In the past, the sight of purebred dogs like Dachshunds, Boston Terriers, and French Bulldogs was common in American neighborhoods. However, recently a notable shift in consumers’ preferences has steered away from these purebreds despite their previous popularity.
For some, the exorbitant cost of purebred dogs, which can reach up to $10,000 for breeds such as Rottweilers and Chow Chows, is a considerable deterrent. For others, the concern is over health issues commonly associated with purebreds. English Bulldogs and Pugs, for instance, are often plagued with respiratory problems. Also, many individuals also feel a moral obligation to provide homes to shelter dogs.
Bone Voyage Dog Rescue recently conducted a study revealing a significant shift towards adopting shelter dogs over purchasing purebreds from breeders. A survey of over 3,000 potential dog owners in Georgia revealed that an impressive 41% of them expressed an intent to adopt from shelters, marking a 1% swing towards possible shelter dog ownership when contrasted with older data from the Humane Society of the United States, which indicated that 40% of pet dogs in households were previously shelter dogs.
“This increasing trend towards shelter dog adoption promises substantial improvements in the welfare of homeless animals. The shift could lead to a decrease in the number of dogs in shelters, as more are adopted,” says Annette Thompson, Executive Director of Bone Voyage Dog Rescue, when commenting on the study.
A state-by-state analysis of the survey data revealed the strongest preference for shelter dog adoption is in Nebraska, with a remarkable 81% expressing a preference for shelter dogs over purebred breeds.
In a complementary study, Bone Voyage Dog Rescue used Google Search trends to understand the public’s interest in shelter dogs over the past year. The insights from Google mirrored the survey data, reinforcing the shift towards shelter dog ownership.
Among the top 25 states most interested in shelter dog adoption, 22 demonstrated a marked shift towards this preference, as per the survey data. Wyoming, for instance, had the highest proportion of shelter dog searches, reflecting its second-place ranking in the survey. Similarly, New Mexico ranked third in Google searches for shelter dogs, aligning with its second-place position in the survey for those most likely to adopt a shelter dog.
The rising trend of shelter dog adoption holds considerable potential for improving animal welfare in the US. This shift could have multi-faceted benefits, creating a ripple effect that extends beyond the lives of the individual dogs adopted.
Decreasing the number of dogs residing in shelters is a primary benefit. With more dogs finding homes, the overall population in shelters would shrink. Consequently, shelters would have more resources available per animal, including space, staff attention, and medical care. This shift would result in better living conditions for the remaining animals while reducing the strain on shelter resources.
Secondly, an increase in the adoption of shelter dogs could influence the supply-demand dynamics of the pet industry. If consumers choose adoption over purchasing from breeders, it might discourage unethical breeding practices, including those prevalent in puppy mills. This change would further contribute to enhancing animal welfare on a larger scale.

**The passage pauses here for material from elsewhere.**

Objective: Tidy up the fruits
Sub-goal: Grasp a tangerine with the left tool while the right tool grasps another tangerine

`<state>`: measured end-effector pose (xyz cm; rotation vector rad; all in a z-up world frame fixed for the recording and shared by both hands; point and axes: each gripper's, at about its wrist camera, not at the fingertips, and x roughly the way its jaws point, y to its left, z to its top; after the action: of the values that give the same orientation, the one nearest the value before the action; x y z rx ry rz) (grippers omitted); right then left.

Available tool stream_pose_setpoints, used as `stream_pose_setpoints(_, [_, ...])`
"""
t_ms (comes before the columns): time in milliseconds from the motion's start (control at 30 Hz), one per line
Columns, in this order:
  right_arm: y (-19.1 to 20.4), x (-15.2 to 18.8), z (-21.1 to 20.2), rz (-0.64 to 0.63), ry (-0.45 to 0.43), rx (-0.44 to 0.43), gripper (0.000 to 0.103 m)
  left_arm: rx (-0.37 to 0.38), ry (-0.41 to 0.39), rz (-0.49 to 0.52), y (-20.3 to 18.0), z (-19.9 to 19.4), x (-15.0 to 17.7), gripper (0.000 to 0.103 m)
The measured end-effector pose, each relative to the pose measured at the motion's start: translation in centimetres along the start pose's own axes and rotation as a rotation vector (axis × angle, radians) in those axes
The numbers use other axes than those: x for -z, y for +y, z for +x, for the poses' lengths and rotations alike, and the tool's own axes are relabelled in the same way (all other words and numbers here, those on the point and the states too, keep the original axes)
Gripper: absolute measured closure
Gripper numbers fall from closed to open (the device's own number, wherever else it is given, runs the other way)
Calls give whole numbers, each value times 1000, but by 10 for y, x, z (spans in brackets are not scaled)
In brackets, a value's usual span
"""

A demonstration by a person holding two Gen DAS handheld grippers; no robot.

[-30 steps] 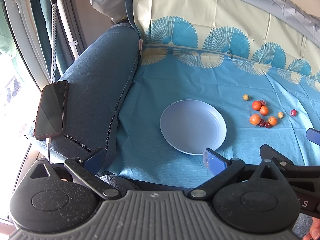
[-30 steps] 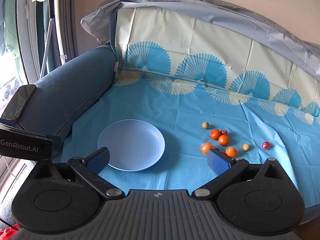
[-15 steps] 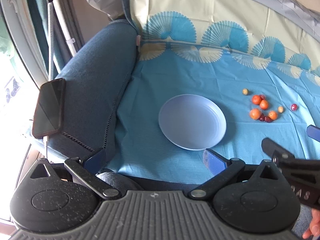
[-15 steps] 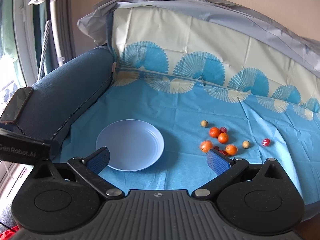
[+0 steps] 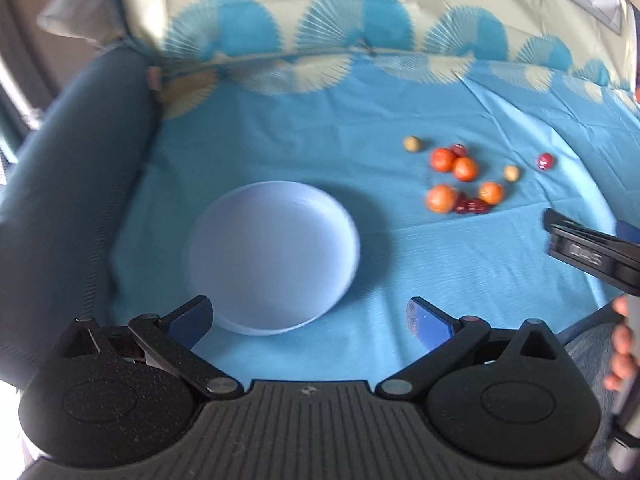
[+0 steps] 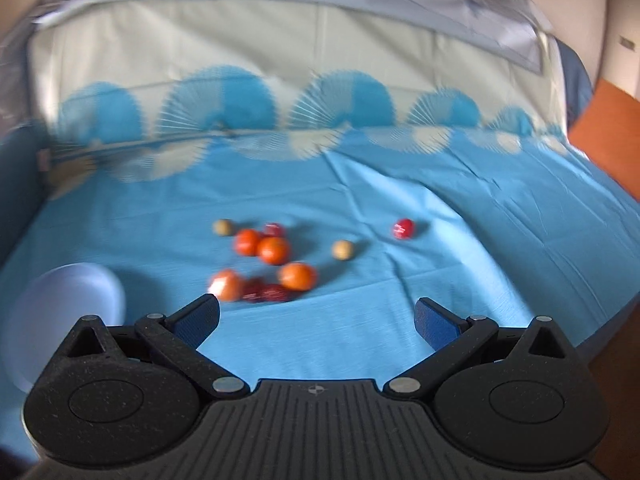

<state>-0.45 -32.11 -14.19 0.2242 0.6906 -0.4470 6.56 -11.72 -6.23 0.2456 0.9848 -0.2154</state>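
An empty pale blue plate [image 5: 272, 256] lies on the blue cloth; it also shows at the left edge of the right wrist view [image 6: 60, 312]. Right of it lies a loose cluster of several small fruits: orange ones [image 5: 442, 198] [image 6: 298, 276], dark red ones [image 5: 472, 206] [image 6: 266, 292], two tan ones [image 6: 343, 249] and a red one apart [image 6: 402, 228]. My left gripper [image 5: 308, 318] is open and empty at the plate's near rim. My right gripper [image 6: 316, 316] is open and empty, just short of the fruit cluster; its body shows in the left wrist view [image 5: 592, 254].
The cloth covers a sofa seat and backrest [image 6: 280, 80]. A dark blue armrest [image 5: 68, 184] rises left of the plate. An orange surface [image 6: 608, 132] lies past the sofa's right end. The cloth's front edge drops off at the right [image 6: 600, 320].
Both grippers have swung right and moved closer in. The phone and window have left the left view; the plate has slid to the right view's left edge. Both stay open.
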Motion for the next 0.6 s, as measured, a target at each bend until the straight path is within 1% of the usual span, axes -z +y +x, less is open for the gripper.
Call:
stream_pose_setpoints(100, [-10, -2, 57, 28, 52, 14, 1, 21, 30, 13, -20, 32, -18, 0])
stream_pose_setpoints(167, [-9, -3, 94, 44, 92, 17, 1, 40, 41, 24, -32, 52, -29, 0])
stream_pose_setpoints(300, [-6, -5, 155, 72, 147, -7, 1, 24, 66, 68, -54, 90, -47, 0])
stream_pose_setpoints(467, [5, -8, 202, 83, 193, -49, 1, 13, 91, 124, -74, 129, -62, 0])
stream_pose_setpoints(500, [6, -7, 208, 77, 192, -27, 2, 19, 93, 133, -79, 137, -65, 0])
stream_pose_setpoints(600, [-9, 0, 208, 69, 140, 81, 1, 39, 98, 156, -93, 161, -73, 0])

Finally, each adopted dog’s individual quality of life would likely see significant improvements. Home environments typically offer more space, personal attention, and stability than shelters. Adopted dogs receive consistent care, training, and socialization opportunities, leading to better physical health and behavioral outcomes. This transformation enriches the adopted dog’s life and can bring immeasurable joy and companionship to the family adopting.
“This rising trend of adoption not only promises a brighter future for shelter dogs but also signifies a broader cultural shift towards responsible pet ownership and empathy towards animal welfare,” adds Thompson. “The data certainly supports the trend, and it’s a trend that would have immense impact across the animal welfare field.”